▸ Task objective: Copy the entries without a single change. Pictures should be dropped.

________________________________________

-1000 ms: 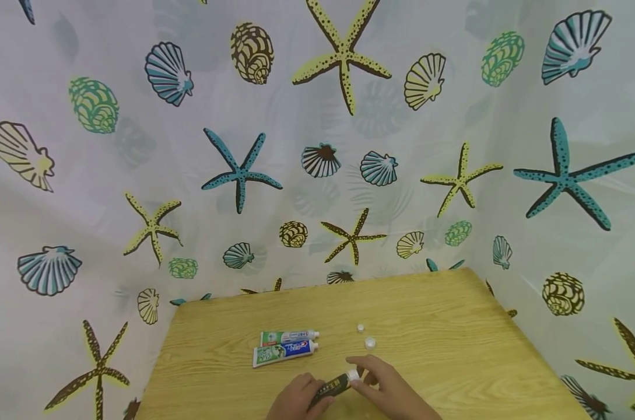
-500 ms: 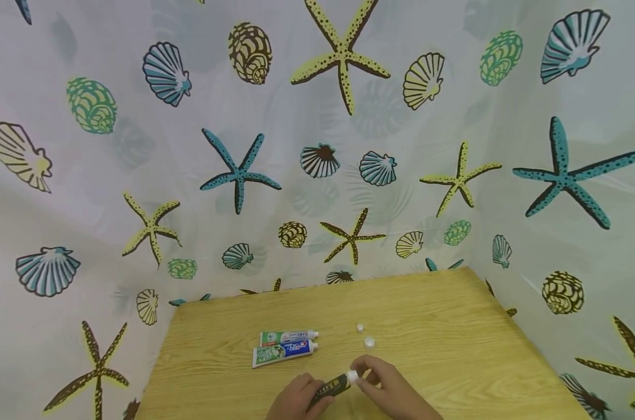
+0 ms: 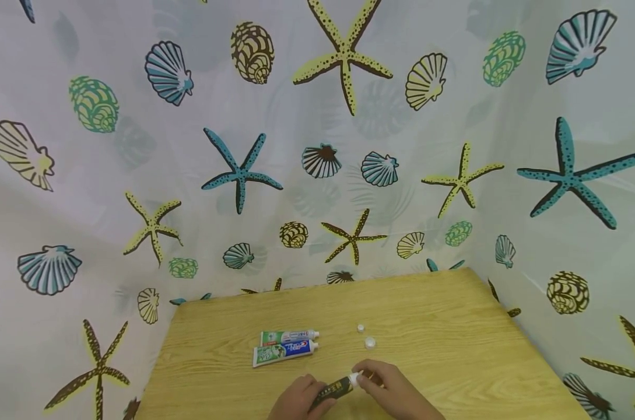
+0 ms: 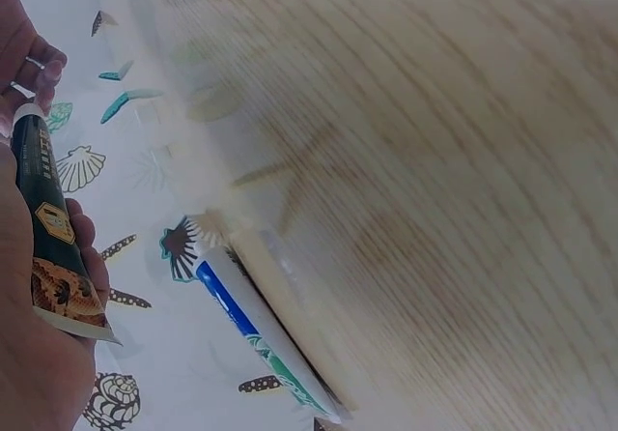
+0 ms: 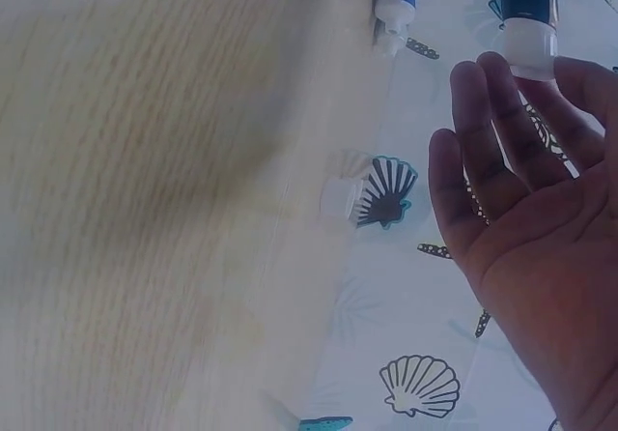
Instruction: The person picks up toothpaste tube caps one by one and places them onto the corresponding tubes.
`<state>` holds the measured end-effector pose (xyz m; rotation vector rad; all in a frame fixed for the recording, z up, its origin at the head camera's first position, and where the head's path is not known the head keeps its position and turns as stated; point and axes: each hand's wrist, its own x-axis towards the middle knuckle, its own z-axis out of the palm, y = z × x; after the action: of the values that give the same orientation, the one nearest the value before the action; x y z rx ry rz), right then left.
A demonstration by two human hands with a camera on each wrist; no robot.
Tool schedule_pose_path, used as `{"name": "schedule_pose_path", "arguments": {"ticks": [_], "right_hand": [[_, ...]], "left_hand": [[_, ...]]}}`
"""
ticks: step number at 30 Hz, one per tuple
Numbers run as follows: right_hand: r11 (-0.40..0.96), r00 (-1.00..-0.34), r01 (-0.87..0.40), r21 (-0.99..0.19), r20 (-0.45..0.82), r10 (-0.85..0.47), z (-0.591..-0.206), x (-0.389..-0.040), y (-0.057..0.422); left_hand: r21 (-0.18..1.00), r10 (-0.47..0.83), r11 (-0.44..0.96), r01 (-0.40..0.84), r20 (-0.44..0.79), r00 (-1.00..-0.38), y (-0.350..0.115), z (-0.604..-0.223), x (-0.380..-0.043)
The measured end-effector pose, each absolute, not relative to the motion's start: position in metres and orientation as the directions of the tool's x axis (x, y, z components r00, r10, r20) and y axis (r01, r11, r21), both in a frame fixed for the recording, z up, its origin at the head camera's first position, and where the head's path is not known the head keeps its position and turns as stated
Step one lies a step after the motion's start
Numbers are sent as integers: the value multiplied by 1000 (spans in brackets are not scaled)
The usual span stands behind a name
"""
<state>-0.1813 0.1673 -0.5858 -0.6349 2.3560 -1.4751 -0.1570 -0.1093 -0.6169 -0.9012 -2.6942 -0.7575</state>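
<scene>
In the head view my left hand [image 3: 298, 399] grips a dark toothpaste tube [image 3: 334, 389] near the table's front. The tube's white cap [image 3: 354, 380] points to the right, toward my right hand [image 3: 388, 386], whose thumb and index finger pinch it. From the left wrist, the tube [image 4: 46, 214] shows gold and brown print and a flat crimped end by the palm. The right wrist view has the white cap [image 5: 530, 48] between thumb and forefinger, while the other fingers [image 5: 470, 112] extend loosely beside it.
Two more toothpaste tubes lie side by side farther back, a blue-green one [image 3: 284, 353] and a white-green one [image 3: 290, 336], their necks uncapped. Right of them sit a larger white cap [image 3: 369, 343] and a smaller one [image 3: 361, 328]. A shell-patterned curtain [image 3: 275, 262] surrounds the wooden table [image 3: 443, 326].
The fingers of my right hand, spread out over the cap a second ago, have drawn in closer around it. The left hand and tube stay nearly in place.
</scene>
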Motion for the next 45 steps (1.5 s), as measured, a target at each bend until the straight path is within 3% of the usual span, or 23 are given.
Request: {"name": "schedule_pose_path", "arguments": {"ticks": [15,32,45], "right_hand": [[389,-875,-286,-876,73,-479,-591,-181,165],[410,-897,-287,-866,92,-433,-587,-181,161],[280,-870,-249,-927,87,-485,-584,-175,169]], "left_hand": [[426,525,670,609,308,-793,-106,-617,-155],[462,525,689,559,215,-824,-105,-610,-154],[476,524,669,572,245,-816,-109,-615,-157]]}}
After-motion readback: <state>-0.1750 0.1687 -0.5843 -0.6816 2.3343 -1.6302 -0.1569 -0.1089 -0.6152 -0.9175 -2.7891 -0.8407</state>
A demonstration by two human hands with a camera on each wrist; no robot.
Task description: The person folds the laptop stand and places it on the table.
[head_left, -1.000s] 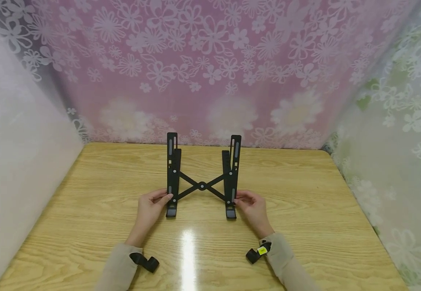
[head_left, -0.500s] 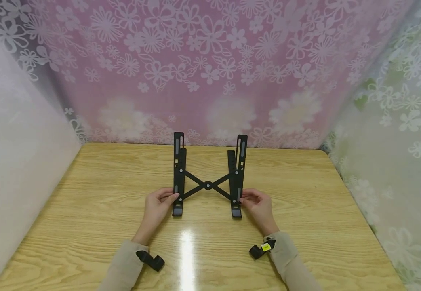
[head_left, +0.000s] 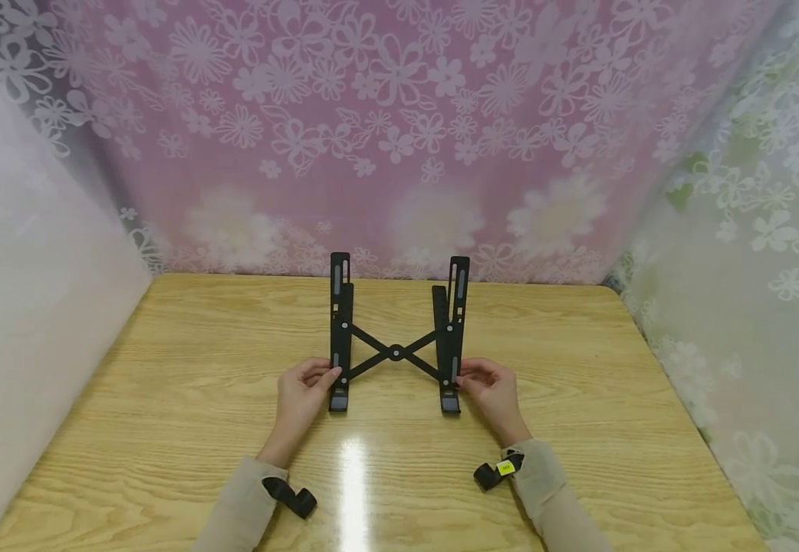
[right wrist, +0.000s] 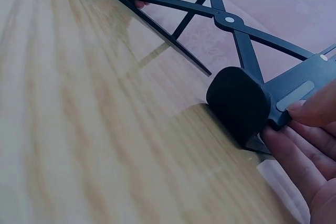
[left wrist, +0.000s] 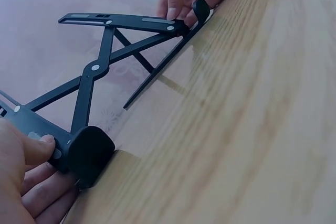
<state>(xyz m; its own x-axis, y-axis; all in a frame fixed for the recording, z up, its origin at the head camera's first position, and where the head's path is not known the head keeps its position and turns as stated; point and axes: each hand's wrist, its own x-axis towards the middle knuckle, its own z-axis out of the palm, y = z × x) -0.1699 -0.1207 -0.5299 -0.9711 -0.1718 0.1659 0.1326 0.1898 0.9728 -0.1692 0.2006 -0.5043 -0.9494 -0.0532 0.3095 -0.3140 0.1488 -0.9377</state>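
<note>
Black X-braced stand (head_left: 396, 353), grey-striped; left grip (head_left: 303, 392) and right grip (head_left: 496, 394) pinch its 2 sides

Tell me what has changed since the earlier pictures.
The black folding stand has shifted slightly to the person's right on the table, and the left hand and right hand have moved with it. Both hands grip it as before, and its opened shape looks unchanged.
</note>
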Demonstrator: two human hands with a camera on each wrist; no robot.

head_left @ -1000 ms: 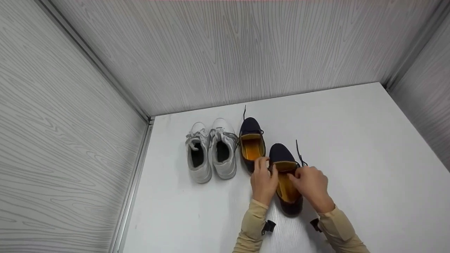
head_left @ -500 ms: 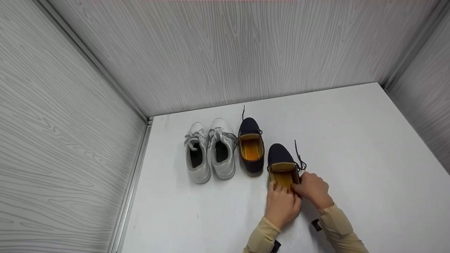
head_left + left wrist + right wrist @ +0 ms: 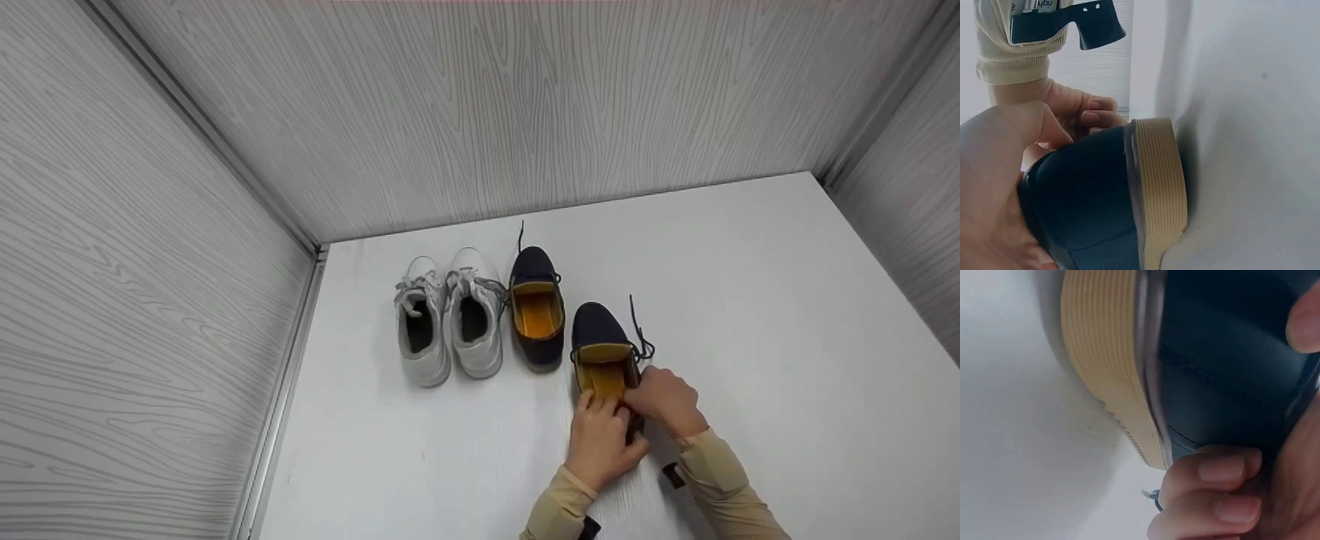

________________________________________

▸ Your solution:
-1000 ms: 
-500 ms: 
+0 ms: 
+0 ms: 
+0 ms: 
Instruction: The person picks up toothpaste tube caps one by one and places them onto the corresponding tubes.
`<state>` holds the measured end-effector pose (xyz m; rotation vector rad; all in a frame fixed for the recording, z up, its origin at the head camera's first position, and where the head's path is not known the head keeps its position and turns as stated; point and axes: each hand's wrist, its own x-axis towards the middle knuckle, its own z-axis out of the palm, y = z × x; after the action: of the values that give the same orientation, the one nearest the value before the action; x y z rx ry rz), right then left.
A demonstration by two human hands with a camera on each wrist; no robot.
Tool schedule_pose_path, used as `{"name": "schedule_pose_path", "arguments": {"ticks": [_], "right_hand": [[_, ...]], "left_hand": [[_, ...]]}}`
"""
ticks: step number at 30 Hz, one per tuple
Numbers run as follows: right_hand: r11 (-0.40..0.96), r00 (-1.00..-0.34), r01 (-0.87..0.40), r21 (-0.99..0.19), r20 (-0.45..0.82), r10 (-0.85..0.47), z (-0.591..-0.206), x (-0.389..-0.040), y (-0.057..0.422); left_hand: r21 (-0.18..1.00), r10 (-0.47..0.83), r11 (-0.44..0.96), r01 (-0.40..0.84), r20 (-0.44..0.79), r00 (-1.00..-0.38), y (-0.350..0.115), z (-0.604..-0.223), x (-0.380..-0.043)
The measured end-effector pose, each absolute, not relative to the motion's start: position in metres and orientation as the directions of the tool's x axis (x, y, z components r00, r10, r20) and y axis (r01, r11, r21), both in a frame fixed for the recording, z up, its origin at the head camera's first position, and where the head's path is not known the head keeps its position and turns as stated
Step one lies a step after the motion's start
Numbers are sent as integers: the value multiplied by 1000 (spans in brackets are not scaled)
The usual span stands behind a name
"""
<state>-0.1813 0.1673 -0.5858 -0.6349 2.3560 -1.4751 -0.1570 -0.1093 -0.6169 -0.9012 -2.6942 -0.7575</state>
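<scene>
In the head view my left hand [image 3: 298, 399] grips a dark toothpaste tube [image 3: 334, 389] near the table's front. The tube's white cap [image 3: 354, 380] points to the right, toward my right hand [image 3: 388, 386], whose thumb and index finger pinch it. From the left wrist, the tube [image 4: 46, 214] shows gold and brown print and a flat crimped end by the palm. The right wrist view has the white cap [image 5: 530, 48] between thumb and forefinger, while the other fingers [image 5: 470, 112] extend loosely beside it.
Two more toothpaste tubes lie side by side farther back, a blue-green one [image 3: 284, 353] and a white-green one [image 3: 290, 336], their necks uncapped. Right of them sit a larger white cap [image 3: 369, 343] and a smaller one [image 3: 361, 328]. A shell-patterned curtain [image 3: 275, 262] surrounds the wooden table [image 3: 443, 326].
The fingers of my right hand, spread out over the cap a second ago, have drawn in closer around it. The left hand and tube stay nearly in place.
</scene>
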Motion for the next 45 steps (1.5 s), as measured, a target at each bend until the straight path is within 3% of the usual span, or 23 are given.
Request: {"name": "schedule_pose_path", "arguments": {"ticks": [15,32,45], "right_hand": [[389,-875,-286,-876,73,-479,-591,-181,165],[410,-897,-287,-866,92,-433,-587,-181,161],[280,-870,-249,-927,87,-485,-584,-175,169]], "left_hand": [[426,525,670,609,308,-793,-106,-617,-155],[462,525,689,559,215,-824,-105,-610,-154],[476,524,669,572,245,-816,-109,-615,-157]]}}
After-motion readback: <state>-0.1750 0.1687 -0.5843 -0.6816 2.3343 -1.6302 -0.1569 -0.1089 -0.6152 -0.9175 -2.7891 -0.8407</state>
A demonstration by two human hands with a camera on each wrist; no robot.
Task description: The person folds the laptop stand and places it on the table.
[head_left, -1.000s] 
[head_left, -0.500s] 
[head_left, +0.000s] 
[right wrist, +0.000s] 
[left wrist, +0.000s] 
<state>(xyz m; its own x-axis, y-axis; all in a frame fixed for the recording, z up, its origin at the head camera's first position, and where the head's path is not known the head keeps its position and turns as stated; point and axes: each hand's wrist, its own x-axis towards the middle knuckle, its own z-axis out of the palm, y = z × x) -0.1699 -0.1207 -0.5299 -0.9711 -0.1718 0.1659 0.1326 0.1898 0.9728 -0.1692 0.2006 -0.5043 -0.9494 -0.0532 0.3095 -0.3140 0.1488 -0.9377</state>
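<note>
Black X-braced stand (head_left: 396, 353), grey-striped; left grip (head_left: 303, 392) and right grip (head_left: 496, 394) pinch its 2 sides

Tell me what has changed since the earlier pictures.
The black folding stand has shifted slightly to the person's right on the table, and the left hand and right hand have moved with it. Both hands grip it as before, and its opened shape looks unchanged.
</note>
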Demonstrator: two human hands with a camera on each wrist; no robot.

head_left @ -1000 ms: 
head_left @ -500 ms: 
head_left + left wrist + right wrist @ +0 ms: 

This exercise requires no additional output.